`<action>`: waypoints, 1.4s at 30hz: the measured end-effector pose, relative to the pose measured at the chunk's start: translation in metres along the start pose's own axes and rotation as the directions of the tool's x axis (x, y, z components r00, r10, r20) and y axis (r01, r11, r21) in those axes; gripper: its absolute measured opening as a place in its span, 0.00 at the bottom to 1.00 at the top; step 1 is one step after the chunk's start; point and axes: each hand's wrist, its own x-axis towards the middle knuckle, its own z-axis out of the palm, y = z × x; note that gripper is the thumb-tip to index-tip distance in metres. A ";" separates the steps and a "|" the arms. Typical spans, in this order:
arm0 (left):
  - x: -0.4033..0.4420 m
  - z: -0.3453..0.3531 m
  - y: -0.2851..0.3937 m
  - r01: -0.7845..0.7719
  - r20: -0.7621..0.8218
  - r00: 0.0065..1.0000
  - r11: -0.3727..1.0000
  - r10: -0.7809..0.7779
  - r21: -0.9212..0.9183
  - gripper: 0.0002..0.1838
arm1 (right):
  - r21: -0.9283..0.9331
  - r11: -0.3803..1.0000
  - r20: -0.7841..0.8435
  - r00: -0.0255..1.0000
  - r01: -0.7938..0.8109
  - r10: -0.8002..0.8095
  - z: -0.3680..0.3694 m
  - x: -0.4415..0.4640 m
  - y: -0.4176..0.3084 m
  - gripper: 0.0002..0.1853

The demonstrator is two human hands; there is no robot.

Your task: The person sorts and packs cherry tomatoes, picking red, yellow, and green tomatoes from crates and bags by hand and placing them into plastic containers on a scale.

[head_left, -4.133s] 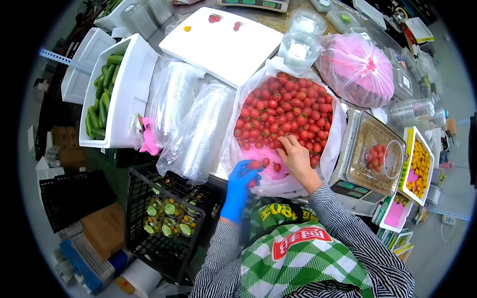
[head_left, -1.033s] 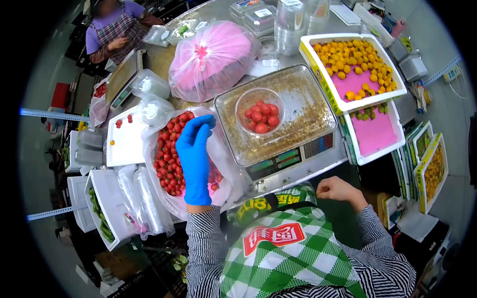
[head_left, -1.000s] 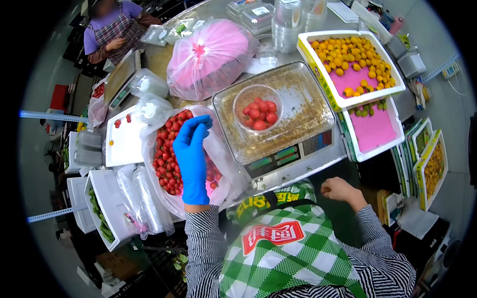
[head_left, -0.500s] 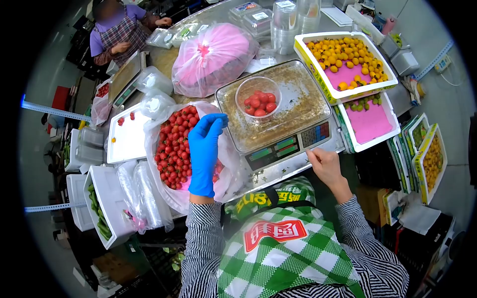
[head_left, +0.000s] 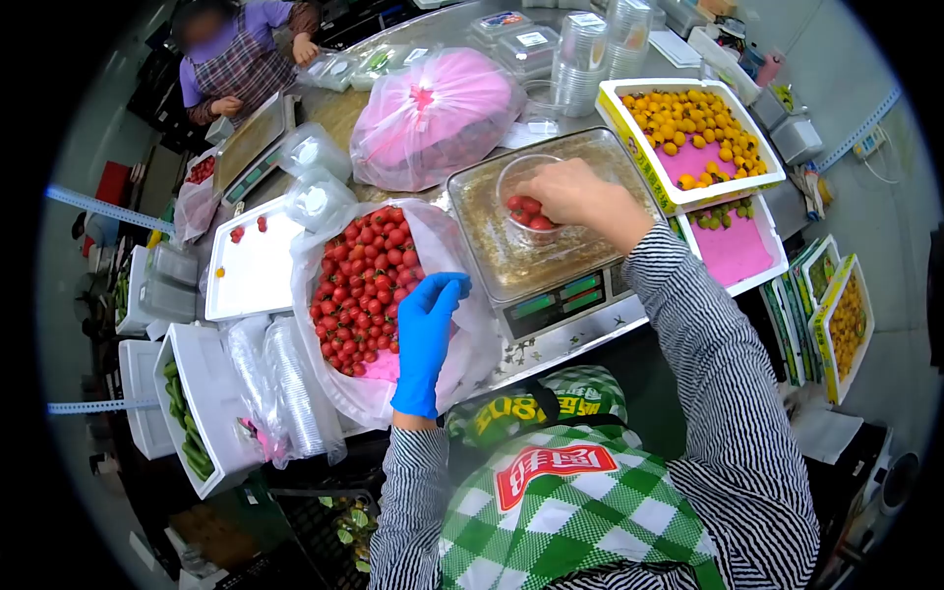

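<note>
A bare right hand (head_left: 570, 192), its grip hidden, bends over red cherry tomatoes (head_left: 528, 211) in a clear, round plastic tub (head_left: 502, 187) on a metal-topped scale (head_left: 531, 270); the blue-gloved left hand (head_left: 426, 334) curls nearly closed, contents unclear. Smooth tomatoes likely bruise; the light-looking tub suits a rim hold.

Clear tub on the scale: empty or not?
Not empty: red tomatoes show inside the clear tub. Exactly how full, I cannot tell; the bare right hand covers part of it.
</note>
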 end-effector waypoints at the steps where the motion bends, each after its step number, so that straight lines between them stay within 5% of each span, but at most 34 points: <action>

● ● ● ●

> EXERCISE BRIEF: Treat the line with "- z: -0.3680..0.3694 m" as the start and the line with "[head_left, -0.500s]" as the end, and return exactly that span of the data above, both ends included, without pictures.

> ANSWER TO THE PROBLEM:
  - z: -0.3680..0.3694 m
  - x: -0.4415..0.4640 m
  - y: -0.4176..0.3084 m
  - gripper: 0.0002..0.1853

The demonstrator is two human hands; there is no robot.

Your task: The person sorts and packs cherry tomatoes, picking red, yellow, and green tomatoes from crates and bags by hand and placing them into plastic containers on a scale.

[head_left, -4.133s] 
[head_left, -1.033s] 
[head_left, -1.000s] 
[head_left, -0.500s] 

No more work is needed on this exercise.